== Your goal ==
Restrict the output to the lines below starting at the one that contains "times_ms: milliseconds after" and ending at the one that contains "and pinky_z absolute", and restate them word for word, both ends included.

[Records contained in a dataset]
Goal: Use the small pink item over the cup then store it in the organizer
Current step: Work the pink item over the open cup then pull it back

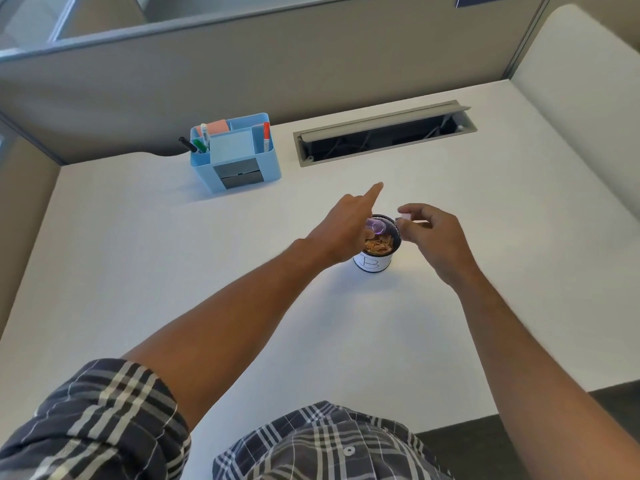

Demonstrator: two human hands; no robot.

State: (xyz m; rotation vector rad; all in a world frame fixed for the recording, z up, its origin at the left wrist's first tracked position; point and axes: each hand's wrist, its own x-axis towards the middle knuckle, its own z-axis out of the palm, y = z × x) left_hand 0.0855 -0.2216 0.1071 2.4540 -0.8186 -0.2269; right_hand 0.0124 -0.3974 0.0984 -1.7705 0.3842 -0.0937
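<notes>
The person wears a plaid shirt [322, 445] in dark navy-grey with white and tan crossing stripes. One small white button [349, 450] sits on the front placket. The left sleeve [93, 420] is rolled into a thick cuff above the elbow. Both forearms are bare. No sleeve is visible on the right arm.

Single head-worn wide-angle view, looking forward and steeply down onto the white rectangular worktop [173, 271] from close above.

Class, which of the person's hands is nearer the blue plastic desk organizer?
Left. The left hand is over the cup's left rim, on the blue plastic desk organizer's side; the right hand is farther right.
</notes>
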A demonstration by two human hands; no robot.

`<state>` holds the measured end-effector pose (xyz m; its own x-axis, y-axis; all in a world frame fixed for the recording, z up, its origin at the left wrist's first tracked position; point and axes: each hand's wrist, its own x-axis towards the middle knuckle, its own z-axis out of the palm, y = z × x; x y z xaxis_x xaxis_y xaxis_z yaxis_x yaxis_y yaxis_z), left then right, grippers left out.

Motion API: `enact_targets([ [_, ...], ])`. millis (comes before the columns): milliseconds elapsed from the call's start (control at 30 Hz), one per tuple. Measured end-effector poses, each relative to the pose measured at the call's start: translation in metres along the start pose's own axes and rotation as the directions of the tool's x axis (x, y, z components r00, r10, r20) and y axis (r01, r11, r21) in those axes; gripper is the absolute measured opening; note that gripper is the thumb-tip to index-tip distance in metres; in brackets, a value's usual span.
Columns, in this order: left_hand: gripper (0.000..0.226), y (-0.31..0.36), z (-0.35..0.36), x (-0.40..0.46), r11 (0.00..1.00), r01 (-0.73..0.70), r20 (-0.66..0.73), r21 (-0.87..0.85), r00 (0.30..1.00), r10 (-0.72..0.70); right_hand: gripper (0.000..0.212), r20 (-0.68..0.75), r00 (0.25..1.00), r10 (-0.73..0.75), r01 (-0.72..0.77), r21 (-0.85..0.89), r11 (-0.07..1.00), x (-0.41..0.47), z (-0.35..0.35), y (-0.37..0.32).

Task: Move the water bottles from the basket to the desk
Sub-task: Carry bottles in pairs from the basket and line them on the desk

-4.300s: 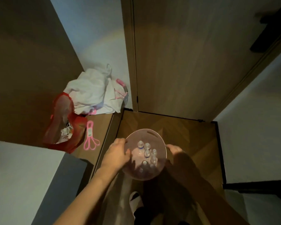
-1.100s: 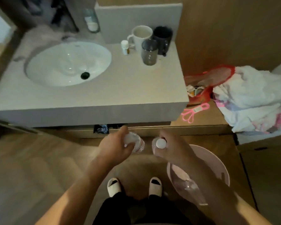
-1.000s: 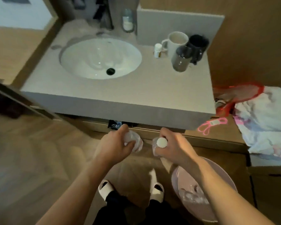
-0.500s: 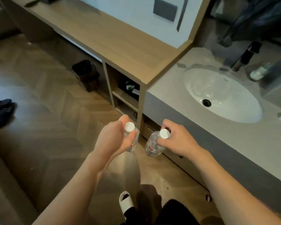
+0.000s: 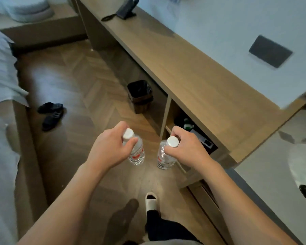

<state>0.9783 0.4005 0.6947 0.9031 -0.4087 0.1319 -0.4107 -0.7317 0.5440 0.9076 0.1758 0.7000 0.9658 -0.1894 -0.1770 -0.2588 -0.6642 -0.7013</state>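
While both hands are held out over the herringbone wood floor (image 5: 74, 96), each grips one clear plastic water bottle by its neck. The left hand (image 5: 109, 147) curls its fingers round the left bottle (image 5: 137, 152), thumb pressed just under the white screw cap; the bottle hangs tilted, a red-printed label round its ribbed body. The right hand (image 5: 185, 147) clamps the right bottle (image 5: 163, 159) the same way, its round white cap showing above the knuckles. The two bottles are near each other but apart, in the air short of the surface (image 5: 193, 68), a long, smooth, pale wood-grain top running along the wall from the far end to the near right corner. A dark telephone (image 5: 125, 8) sits at its far end. Under it stands a square black bin (image 5: 140, 93) on the floor, beside open shelves holding dark items, too dim to identify. A white oval sink (image 5: 304, 174) is set in the grey stone counter at right. Dark shoes (image 5: 51, 114) lie by the bed (image 5: 2, 76). One pale slipper (image 5: 151, 200) shows below.
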Motion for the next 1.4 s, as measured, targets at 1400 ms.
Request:
enact_targets([
  [1400, 0.015, -0.37, -0.192, 0.679, 0.989, 0.148, -0.179, 0.018, 0.973, -0.142, 0.027, -0.117, 0.991, -0.071, 0.089, 0.156, 0.984, 0.753, 0.072, -0.294],
])
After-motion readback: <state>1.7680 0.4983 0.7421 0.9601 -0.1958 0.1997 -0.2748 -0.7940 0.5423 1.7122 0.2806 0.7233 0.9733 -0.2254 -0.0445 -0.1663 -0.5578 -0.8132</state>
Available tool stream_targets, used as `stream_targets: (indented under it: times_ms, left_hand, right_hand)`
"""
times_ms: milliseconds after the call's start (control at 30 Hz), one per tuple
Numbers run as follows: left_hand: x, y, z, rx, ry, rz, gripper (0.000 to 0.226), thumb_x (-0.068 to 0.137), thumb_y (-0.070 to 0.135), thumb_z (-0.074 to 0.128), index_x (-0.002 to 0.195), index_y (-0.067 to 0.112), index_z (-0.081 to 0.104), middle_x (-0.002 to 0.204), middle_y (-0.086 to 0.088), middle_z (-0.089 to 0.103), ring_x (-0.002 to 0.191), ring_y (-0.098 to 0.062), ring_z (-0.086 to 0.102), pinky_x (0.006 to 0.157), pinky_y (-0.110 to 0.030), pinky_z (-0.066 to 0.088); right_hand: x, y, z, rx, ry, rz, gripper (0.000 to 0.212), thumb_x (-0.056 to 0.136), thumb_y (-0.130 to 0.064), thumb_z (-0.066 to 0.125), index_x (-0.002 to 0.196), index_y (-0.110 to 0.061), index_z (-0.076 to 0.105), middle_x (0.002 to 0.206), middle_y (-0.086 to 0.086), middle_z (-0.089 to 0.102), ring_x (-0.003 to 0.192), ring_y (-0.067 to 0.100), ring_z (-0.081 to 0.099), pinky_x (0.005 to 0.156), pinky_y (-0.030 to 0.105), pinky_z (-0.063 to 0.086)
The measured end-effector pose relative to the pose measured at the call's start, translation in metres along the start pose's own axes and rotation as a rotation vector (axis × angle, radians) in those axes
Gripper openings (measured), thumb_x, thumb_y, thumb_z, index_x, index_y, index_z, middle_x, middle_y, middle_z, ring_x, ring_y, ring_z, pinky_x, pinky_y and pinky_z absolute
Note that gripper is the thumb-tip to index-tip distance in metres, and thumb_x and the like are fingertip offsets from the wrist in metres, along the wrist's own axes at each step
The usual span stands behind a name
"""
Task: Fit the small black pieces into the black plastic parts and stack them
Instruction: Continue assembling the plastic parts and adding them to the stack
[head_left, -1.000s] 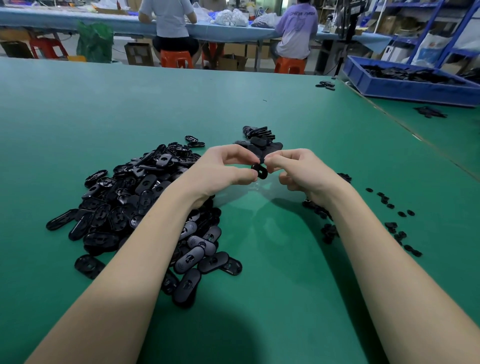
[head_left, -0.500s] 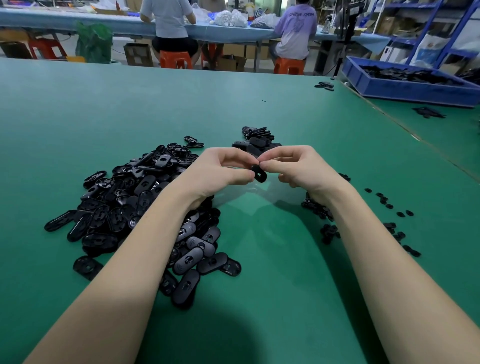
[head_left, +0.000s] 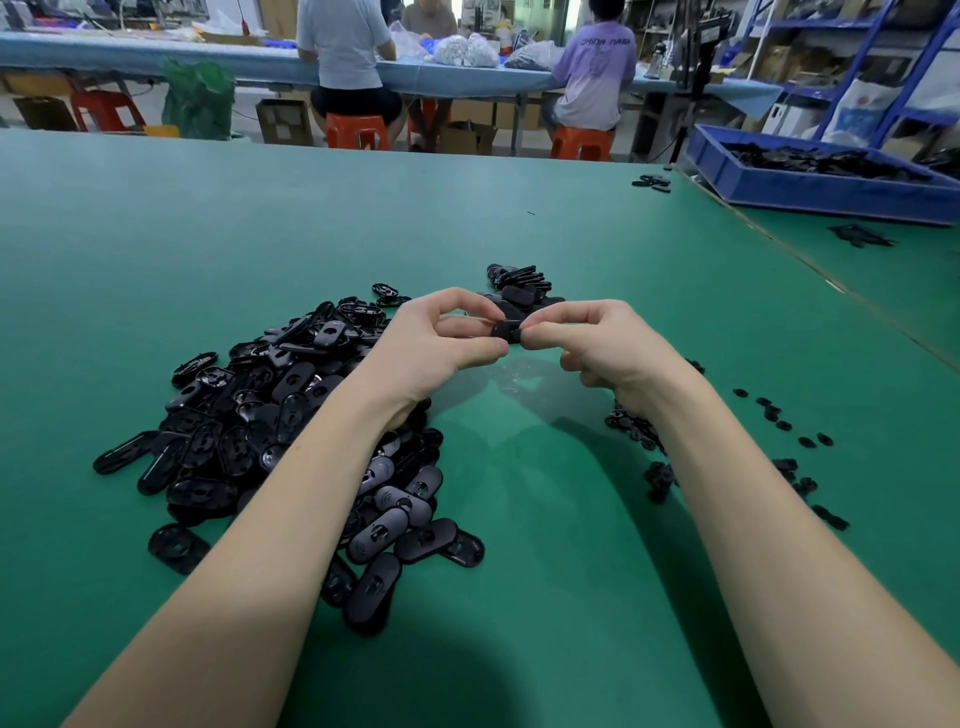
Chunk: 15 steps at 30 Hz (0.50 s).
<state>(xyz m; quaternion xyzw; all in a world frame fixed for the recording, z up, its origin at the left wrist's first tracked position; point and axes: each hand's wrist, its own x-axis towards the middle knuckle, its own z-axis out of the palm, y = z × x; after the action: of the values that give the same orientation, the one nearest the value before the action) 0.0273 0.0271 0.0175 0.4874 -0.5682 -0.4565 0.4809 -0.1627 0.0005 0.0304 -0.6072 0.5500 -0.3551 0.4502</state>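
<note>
A black oval plastic part (head_left: 506, 331) is held above the green table (head_left: 545, 545) between both hands. My left hand (head_left: 441, 348) pinches its left end with thumb and fingers. My right hand (head_left: 602, 345) pinches its right end; any small piece there is hidden by the fingertips. A big loose pile of black oval parts (head_left: 291, 426) lies under my left forearm. A small stack of parts (head_left: 519, 288) sits just beyond the hands. Small black pieces (head_left: 779, 415) are scattered at the right, some under my right wrist.
A blue crate (head_left: 831, 182) of black parts stands at the far right on a second table. A few parts (head_left: 652, 183) lie near the far edge. Two people sit on orange stools at a long table behind.
Both hands rose slightly and moved away from me with the part. The part turned from a tilted pose to lying more level between the fingertips.
</note>
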Motion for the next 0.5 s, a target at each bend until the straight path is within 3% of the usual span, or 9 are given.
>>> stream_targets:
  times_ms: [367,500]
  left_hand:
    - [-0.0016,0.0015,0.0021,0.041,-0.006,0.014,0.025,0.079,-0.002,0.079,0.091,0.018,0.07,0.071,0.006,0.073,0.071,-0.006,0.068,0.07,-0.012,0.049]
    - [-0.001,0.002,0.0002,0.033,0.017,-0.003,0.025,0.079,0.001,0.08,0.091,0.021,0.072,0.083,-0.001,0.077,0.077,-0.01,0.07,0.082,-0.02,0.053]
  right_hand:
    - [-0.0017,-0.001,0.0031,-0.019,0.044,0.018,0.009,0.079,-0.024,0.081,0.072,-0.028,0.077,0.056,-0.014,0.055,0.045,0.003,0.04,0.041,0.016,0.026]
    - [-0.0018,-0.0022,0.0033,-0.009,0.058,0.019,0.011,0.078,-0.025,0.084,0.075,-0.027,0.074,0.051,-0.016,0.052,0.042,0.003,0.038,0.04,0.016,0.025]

== Result of this exercise ==
times_ms: milliseconds after the call's start (control at 30 Hz), one per tuple
Numbers run as follows: left_hand: x, y, z, rx, ry, rz, gripper (0.000 to 0.226), thumb_x (-0.068 to 0.137), thumb_y (-0.070 to 0.135), thumb_z (-0.074 to 0.128), index_x (-0.002 to 0.195), index_y (-0.067 to 0.112), index_z (-0.081 to 0.104), middle_x (-0.002 to 0.204), middle_y (-0.086 to 0.088), middle_z (-0.089 to 0.103), ring_x (-0.002 to 0.191), ring_y (-0.098 to 0.062), ring_z (-0.086 to 0.102), pinky_x (0.006 to 0.157), pinky_y (-0.110 to 0.030), pinky_z (-0.066 to 0.088); right_hand: x, y, z, rx, ry, rz, gripper (0.000 to 0.212), thumb_x (-0.056 to 0.136), thumb_y (-0.130 to 0.064), thumb_z (-0.066 to 0.125), index_x (-0.002 to 0.196), index_y (-0.110 to 0.061), index_z (-0.076 to 0.105), middle_x (0.002 to 0.206), middle_y (-0.086 to 0.086), middle_z (-0.089 to 0.102), ring_x (-0.003 to 0.192), ring_y (-0.067 to 0.100), ring_z (-0.081 to 0.099), pinky_x (0.005 to 0.156), pinky_y (-0.030 to 0.105), pinky_z (-0.063 to 0.086)
The measured end-effector pose relative to the pose measured at the call's start, translation in metres along the start pose's own axes and rotation as a rotation vector (axis × angle, radians) in those axes
Gripper openings (measured), thumb_x, thumb_y, thumb_z, index_x, index_y, index_z, middle_x, middle_y, middle_z, ring_x, ring_y, ring_z, pinky_x, pinky_y and pinky_z absolute

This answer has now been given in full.